The output might be something similar to this:

list all ipsec tunnel in vd 0
name=to-Mikrotik-p1 ver=1 serial=2 100.0.0.2->200.0.0.2:0
bound_if=10 lgwy=static/1 tun=intf/0 mode=auto/1 encap=none/8 options[0008]=npu
proxyid_num=1 child_num=0 refcnt=10 ilast=25 olast=25 ad=/0
stat: rxp=0 txp=0 rxb=0 txb=0
dpd: mode=on-demand on=0 idle=20000ms retry=3 count=0 seqno=534
natt: mode=none draft=0 interval=0 remote_port=0
proxyid=to-Mikrotik-p1 proto=0 sa=0 ref=1 serial=4
src: 0:172.16.170.0/255.255.255.0:0
dst: 0:192.168.0.0/255.255.255.0:0

The important field from the particular output is the ‘sa’. SA can have three values:

  1. sa=0 indicates there is a mismatch between selectors or no traffic is being initiated.
  2. sa=1 indicates IPsec SA is matching and there is traffic between the selectors.
  3. sa=2 is only visible during IPsec SA rekey.

Lastly, there might be cases where the encryption and hashing algorithms in Phase 2 are mismatched as well.

In order to identify this kind of error, run IKE debugging as it was described above in "Debug Phase 1"

Note: If it is necessary to also perform packet captures, it is advised to always run the following command to match debug message time with packet sniffer time and know exactly what is happening and when:

diag debug console time en

Notes

1. NAT

If the Mikrotik router has NAT rules (masquerade) that are changing source addresses before a packet is encrypted, A router is unable to encrypt the packet because the source address does not match the address specified in the policy configuration.

To fix this we need to set up IP/Firewall/NAT bypass rule.
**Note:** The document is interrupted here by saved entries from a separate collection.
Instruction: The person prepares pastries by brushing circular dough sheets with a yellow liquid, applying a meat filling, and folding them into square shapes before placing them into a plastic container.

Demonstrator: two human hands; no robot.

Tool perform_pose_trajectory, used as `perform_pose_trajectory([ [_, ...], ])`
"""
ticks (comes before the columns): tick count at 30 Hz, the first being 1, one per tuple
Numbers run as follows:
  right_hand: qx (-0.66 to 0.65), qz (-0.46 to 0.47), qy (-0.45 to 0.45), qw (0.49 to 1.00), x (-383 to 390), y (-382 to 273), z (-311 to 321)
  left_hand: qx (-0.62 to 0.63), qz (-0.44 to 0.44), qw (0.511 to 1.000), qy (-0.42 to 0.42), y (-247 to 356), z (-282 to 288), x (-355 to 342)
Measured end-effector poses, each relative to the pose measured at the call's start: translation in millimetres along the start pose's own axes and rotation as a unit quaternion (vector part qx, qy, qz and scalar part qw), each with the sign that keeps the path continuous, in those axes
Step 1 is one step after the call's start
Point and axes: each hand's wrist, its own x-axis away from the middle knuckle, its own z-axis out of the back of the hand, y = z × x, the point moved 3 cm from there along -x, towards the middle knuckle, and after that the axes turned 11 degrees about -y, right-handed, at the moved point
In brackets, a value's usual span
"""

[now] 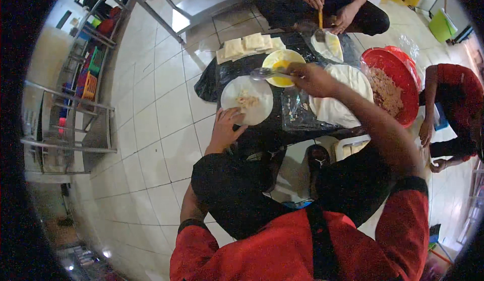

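A round white dough wrapper [232,92] lies at the left of a low black-covered table, with a small heap of pale filling [248,100] on it. My left hand [229,125] rests its fingers on the wrapper's near edge, thumb apart. My right hand [311,78] is closed round the handle of a metal spoon [262,73]. The spoon's bowl hangs between the wrapper and a pale bowl [265,61] of yellow liquid. Right of my right hand is a pile of white wrappers [335,104], partly hidden by my forearm.
Folded square parcels [247,45] are stacked at the table's far left. A red basin [412,110] of brown mince stands at the right. Across the table, a co-worker's hands [345,17] work an orange-handled tool [320,6] over another wrapper [330,46]. Another person [456,94] is at right.
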Motion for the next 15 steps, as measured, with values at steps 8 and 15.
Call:
perform_pose_trajectory([
  [8, -0.274, -0.173, 0.223, 0.919, 217, 93, 131, -0.017, -0.072, 0.993, 0.09, -6, -6, -11],
  [15, 0.076, -0.503, 0.253, 0.823, 384, 297, 79, -0.063, -0.091, 0.992, 0.066, 14, -5, -32],
])
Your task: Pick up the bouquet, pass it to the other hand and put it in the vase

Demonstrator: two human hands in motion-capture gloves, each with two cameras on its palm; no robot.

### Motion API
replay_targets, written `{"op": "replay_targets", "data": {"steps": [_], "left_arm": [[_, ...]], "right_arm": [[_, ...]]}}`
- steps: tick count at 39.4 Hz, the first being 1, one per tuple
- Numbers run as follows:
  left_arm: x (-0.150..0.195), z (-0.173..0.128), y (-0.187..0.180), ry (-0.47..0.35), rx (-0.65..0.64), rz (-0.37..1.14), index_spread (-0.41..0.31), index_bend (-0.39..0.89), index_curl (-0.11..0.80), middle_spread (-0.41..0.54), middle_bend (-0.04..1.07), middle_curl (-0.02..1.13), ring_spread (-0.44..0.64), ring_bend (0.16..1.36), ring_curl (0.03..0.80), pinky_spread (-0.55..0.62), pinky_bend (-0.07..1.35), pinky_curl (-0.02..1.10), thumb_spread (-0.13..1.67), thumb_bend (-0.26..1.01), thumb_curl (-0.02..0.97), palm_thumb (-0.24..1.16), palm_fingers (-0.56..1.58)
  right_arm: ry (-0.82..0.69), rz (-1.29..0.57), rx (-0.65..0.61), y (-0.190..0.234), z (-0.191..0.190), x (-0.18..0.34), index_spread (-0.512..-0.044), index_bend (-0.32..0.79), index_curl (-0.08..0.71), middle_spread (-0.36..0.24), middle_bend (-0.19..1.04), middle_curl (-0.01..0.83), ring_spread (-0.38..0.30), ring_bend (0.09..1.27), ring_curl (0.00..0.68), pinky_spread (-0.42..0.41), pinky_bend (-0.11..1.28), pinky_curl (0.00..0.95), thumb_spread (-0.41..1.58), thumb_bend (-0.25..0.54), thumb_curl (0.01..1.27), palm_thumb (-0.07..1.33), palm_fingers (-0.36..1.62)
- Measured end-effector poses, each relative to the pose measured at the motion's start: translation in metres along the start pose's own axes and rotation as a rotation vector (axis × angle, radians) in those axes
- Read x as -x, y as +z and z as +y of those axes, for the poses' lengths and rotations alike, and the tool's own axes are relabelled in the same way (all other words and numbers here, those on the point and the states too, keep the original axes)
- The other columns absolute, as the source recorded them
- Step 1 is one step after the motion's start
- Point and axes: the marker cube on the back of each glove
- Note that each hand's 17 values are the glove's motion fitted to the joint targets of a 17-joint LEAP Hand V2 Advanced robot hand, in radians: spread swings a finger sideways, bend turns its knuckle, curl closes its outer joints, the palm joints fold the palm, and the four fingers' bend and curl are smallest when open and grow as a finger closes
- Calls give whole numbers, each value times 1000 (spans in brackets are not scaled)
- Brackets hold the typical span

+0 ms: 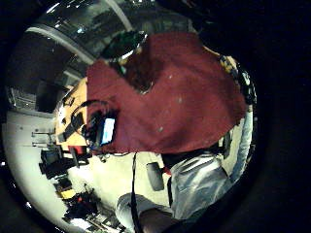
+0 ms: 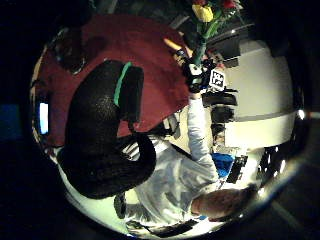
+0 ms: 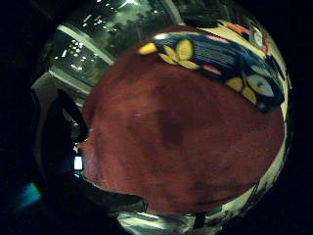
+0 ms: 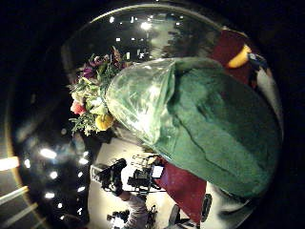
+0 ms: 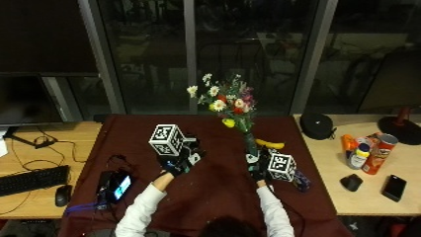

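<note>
My right hand (image 5: 254,165) grips the green stem wrap of the bouquet (image 5: 227,101) and holds it upright above the dark red cloth (image 5: 217,197). The right thumb side palm view is filled by the green wrap (image 4: 224,129), with the flowers (image 4: 93,102) beyond it. My left hand (image 5: 178,160) hovers over the cloth a little to the left of the bouquet, its fingers (image 2: 100,125) loosely curved and holding nothing. From the left palm, the right hand (image 2: 197,75) shows holding the bouquet (image 2: 205,12). A glass vase (image 1: 138,73) stands on the cloth under the left hand; it also shows as the vase (image 2: 70,47).
A small device with a lit screen (image 5: 118,186) lies at the cloth's left edge. A banana (image 5: 271,144) and a blue packet (image 5: 299,180) lie near the right hand. Cans (image 5: 378,153), a phone (image 5: 395,187) and a black cap (image 5: 317,123) sit at the right; a keyboard (image 5: 29,178) at the left.
</note>
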Motion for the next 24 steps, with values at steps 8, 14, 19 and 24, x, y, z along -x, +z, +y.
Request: {"op": "replay_targets", "data": {"steps": [8, 14, 19, 24], "left_arm": [[-59, -39, -15, 114, -86, 421, -9, 63, 339, 98, 125, 354, 177, 354, 365, 102, 269, 407, 1174, -30, 309, 284, 341], [-87, -61, -9, 152, -108, 706, 59, 80, 304, 217, 134, 322, 308, 398, 364, 249, 309, 407, 1108, -19, 325, 309, 125], [-105, -78, 6, 203, -63, 1004, 102, 55, 256, 286, 170, 311, 364, 471, 362, 322, 356, 400, 1053, -17, 341, 349, 45], [-120, -85, 24, 256, 9, 1220, 97, 68, 221, 258, 206, 309, 318, 581, 359, 274, 411, 387, 1010, -21, 351, 374, 225]], "right_arm": [[-219, -407, 49, 18, 6, 79, -215, 479, 501, -164, 845, 632, -185, 1029, 553, -273, 692, 453, 631, -14, 545, 1005, 1399], [-385, -502, 33, 30, 18, 110, -218, 481, 522, -159, 853, 636, -182, 1033, 557, -270, 695, 461, 537, -20, 592, 1021, 1392], [-150, -564, 135, 41, 47, 126, -220, 483, 538, -157, 859, 638, -181, 1032, 559, -264, 694, 467, 476, -24, 626, 1024, 1386], [-163, -585, 185, 59, 59, 128, -222, 480, 552, -155, 862, 639, -177, 1034, 561, -262, 694, 471, 440, -26, 652, 1022, 1383]]}}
The "srcnat" chain is is a little misleading, because the doesnt NAT , it just explicitly accept the traffic and because its at the top, it allows bypass of any additional potentially problematic NATs.

2. Fasttrack Bypass

f you have IP/Fasttrack enabled, the packet bypasses IPsec policies. So we need to add accept rule before FastTrack

/ip firewall filter add chain=forward action=accept place-before=1 \ 
src-address=192.168.0.0/24 dst-address=10.0.0.0/24 \
connection-state=established,related

However, this can add a significant load to the router's CPU if there is a fair amount of tunnels and significant traffic on each tunnel.

The solution is to use IP/Firewall/Raw to bypass connection tracking, that way eliminating the need for filter rules listed above and reducing the load on CPU by approximately 30%. This is what we did in Stage 1 - Step 6.